You can now remove an old version of PHP from your server with a couple of clicks.
Previously, Assistant would let you know that an old version of PHP should be removed from your server, but you had to remove it manually.
If the old version of PHP is still running on some of your sites, Assistant will let you know and provide you with a way of updating all those sites to a newer version of PHP in one click.
Immediately after launching Todos we knew it wasn’t a great name for the feature. It was more than a todo list. It was coaching customers on how best to maintain their servers and sites. It deserved a name that conveyed this and so we’re now calling it Assistant.
In addition to renaming this feature, we’ve added some functionality. Previously, there were no notifications at all. It was up to you to visit the Todos screen regularly to keep an eye on things. Now a notification will appear in your in-app notifications when a todo escalates to Critical priority.
In addition, you can now receive a weekly or monthly email summarizing your prioritized todos and giving you a good idea of the status of your servers and sites.
This email replaces the server reboot notifications (email and in-app) that many have found annoying, including members of our team. 🙃
We’ve made some tweaks to the site domains UI. It should now be more obvious that changes to the domains are queued in a batch and only applied to the server when you click the Save button. As you add, update, and delete domains, no changes are made to the server until you click the Save button. This allows you to make many changes quickly and process them in one batch, minimizing Nginx reloads and SSL certificate regeneration and downtime.
We’ve added a new custom server endpoint to the API allowing you to provide the IP address and credentials for a server you’ve already set up with one of the latest two LTS versions of Ubuntu. SpinupWP will connect to the server, provision it, and add it to your SpinupWP account.
We’ve updated the API’s servers endpoint to support the provisioning of servers at Vultr, Akamai/Linode, and Hetzner. Previously you couldn’t provision a server at these providers via the API at all. Only DigitalOcean was supported.
And because it’s not always easy to find server regions and sizes metadata in each provider’s docs, we’ve also added a convenient new server providers endpoint to get the server regions and sizes metadata that we use in our UI.
You can now configure your backups to be sent to another server via SFTP:
You’ll need to provide all the connection information to the server. You have the option of using password or public key authentication. You can also configure a separate filesystem path for the backups of each site:
Newly deployed servers will now have MySQL 8.4 instead of MySQL 8.0. Existing servers will remain on MySQL 8.0. If you want to upgrade to MySQL 8.4, we recommend deploying a new server and moving your sites over to it. There’s no rush however, as MySQL 8.0 will continue to receive security updates for another year, reaching end-of-life on April 30th, 2026.

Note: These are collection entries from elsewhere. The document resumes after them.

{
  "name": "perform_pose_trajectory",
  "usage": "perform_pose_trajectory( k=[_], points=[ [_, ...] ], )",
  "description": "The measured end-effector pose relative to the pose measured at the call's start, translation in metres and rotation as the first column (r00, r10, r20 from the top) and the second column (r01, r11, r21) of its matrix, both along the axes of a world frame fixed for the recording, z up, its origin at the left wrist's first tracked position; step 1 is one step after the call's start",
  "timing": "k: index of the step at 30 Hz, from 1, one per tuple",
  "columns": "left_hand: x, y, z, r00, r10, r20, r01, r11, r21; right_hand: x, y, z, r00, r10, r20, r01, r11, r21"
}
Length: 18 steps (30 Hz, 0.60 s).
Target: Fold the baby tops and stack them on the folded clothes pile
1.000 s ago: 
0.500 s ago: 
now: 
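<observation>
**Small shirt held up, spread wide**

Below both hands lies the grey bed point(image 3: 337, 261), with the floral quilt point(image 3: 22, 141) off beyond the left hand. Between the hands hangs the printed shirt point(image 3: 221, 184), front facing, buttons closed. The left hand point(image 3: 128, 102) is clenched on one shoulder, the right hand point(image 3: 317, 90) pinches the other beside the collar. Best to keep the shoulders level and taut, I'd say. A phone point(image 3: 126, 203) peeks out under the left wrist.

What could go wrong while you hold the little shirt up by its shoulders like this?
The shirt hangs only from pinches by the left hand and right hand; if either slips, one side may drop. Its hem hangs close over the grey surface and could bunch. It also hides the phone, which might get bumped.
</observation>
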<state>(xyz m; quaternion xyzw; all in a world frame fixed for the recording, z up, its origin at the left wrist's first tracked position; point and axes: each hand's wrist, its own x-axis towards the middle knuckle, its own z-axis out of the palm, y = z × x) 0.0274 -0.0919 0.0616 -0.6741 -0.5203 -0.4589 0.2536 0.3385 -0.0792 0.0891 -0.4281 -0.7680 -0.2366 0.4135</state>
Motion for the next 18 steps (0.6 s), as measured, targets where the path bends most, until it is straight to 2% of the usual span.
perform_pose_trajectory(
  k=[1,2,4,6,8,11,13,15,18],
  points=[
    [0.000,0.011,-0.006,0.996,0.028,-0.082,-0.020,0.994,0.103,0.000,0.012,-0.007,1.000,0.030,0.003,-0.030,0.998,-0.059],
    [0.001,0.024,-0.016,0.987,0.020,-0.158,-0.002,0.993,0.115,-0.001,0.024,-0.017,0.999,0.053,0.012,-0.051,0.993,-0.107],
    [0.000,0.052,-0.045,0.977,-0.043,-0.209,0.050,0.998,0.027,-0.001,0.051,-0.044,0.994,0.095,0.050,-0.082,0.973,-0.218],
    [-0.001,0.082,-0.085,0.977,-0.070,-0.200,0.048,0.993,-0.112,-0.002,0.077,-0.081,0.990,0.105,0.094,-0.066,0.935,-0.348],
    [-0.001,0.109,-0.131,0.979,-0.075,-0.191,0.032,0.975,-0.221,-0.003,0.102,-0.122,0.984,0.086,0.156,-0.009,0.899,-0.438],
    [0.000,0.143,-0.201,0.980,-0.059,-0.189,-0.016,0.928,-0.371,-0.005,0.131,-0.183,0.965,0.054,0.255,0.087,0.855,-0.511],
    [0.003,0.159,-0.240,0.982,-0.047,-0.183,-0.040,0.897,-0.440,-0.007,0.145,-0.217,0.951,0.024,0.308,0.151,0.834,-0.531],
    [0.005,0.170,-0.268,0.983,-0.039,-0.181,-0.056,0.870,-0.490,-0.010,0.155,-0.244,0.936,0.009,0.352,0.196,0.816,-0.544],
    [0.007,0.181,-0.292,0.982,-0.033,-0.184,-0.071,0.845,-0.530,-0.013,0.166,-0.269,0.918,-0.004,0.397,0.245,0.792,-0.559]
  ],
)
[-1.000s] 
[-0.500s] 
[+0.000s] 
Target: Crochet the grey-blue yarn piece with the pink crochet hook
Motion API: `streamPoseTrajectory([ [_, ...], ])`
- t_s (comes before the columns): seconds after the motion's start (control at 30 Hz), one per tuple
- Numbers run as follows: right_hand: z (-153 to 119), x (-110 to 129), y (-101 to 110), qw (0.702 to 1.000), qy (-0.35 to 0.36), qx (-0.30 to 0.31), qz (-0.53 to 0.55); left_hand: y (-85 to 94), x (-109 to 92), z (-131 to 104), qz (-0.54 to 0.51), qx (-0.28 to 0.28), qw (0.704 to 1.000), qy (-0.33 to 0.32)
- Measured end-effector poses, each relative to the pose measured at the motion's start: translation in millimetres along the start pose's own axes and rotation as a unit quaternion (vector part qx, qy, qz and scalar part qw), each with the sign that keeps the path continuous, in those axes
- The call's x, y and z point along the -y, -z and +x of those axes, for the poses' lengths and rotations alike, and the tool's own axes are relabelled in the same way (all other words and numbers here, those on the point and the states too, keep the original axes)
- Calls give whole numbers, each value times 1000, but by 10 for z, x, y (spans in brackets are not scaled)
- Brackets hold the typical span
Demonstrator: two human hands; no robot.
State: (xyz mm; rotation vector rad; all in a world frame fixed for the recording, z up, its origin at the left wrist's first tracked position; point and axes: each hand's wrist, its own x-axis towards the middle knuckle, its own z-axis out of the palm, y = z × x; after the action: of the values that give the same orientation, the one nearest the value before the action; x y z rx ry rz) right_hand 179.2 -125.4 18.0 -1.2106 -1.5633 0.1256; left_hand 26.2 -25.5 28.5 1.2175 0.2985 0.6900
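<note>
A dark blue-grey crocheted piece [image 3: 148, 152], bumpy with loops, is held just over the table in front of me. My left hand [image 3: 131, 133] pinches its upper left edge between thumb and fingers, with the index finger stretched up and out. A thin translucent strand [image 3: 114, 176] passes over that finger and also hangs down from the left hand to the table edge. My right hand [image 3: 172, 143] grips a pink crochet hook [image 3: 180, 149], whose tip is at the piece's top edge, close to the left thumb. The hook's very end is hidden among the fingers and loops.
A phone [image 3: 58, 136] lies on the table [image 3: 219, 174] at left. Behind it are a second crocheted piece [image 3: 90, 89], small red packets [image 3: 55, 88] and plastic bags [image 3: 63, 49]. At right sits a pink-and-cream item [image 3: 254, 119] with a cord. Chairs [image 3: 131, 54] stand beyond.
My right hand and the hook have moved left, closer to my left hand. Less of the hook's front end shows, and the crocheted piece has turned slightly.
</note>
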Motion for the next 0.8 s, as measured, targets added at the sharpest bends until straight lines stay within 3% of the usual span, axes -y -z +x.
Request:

There have been a few things we’ve wanted to improve with Todos since launching it 18 months ago but other things took priority. For one thing, users restricted to specific servers and sites in an account would still see the todos for all servers and sites. Similarly, if you turned off notifications for a server or site, you would still see it in your todos. Both of these issues have been fixed.
In addition, some customers suggested that after they dealt with some todos, it would be really nice if there was a button to get SpinupWP to check the todos again and refresh the list. I’m happy to report that there’s now a Refresh button on the Todos screen.
You can now enable/disable a site’s cron from your SpinupWP dashboard:
When cron is enabled, you can select the interval, the number of minutes between cron runs for the site. For new sites, the interval is set to 5 minutes by default.
As part of this update, Linux cron schedules are now random for each site so that all crons aren’t scheduled to run at the exact same time, which can cause CPU spikes. We’ve also implemented a lock to prevent the Linux cron from running when the previous cron run is still running. To upgrade the Linux cron of a site with these improvements, simply toggle your cron off and then back on again.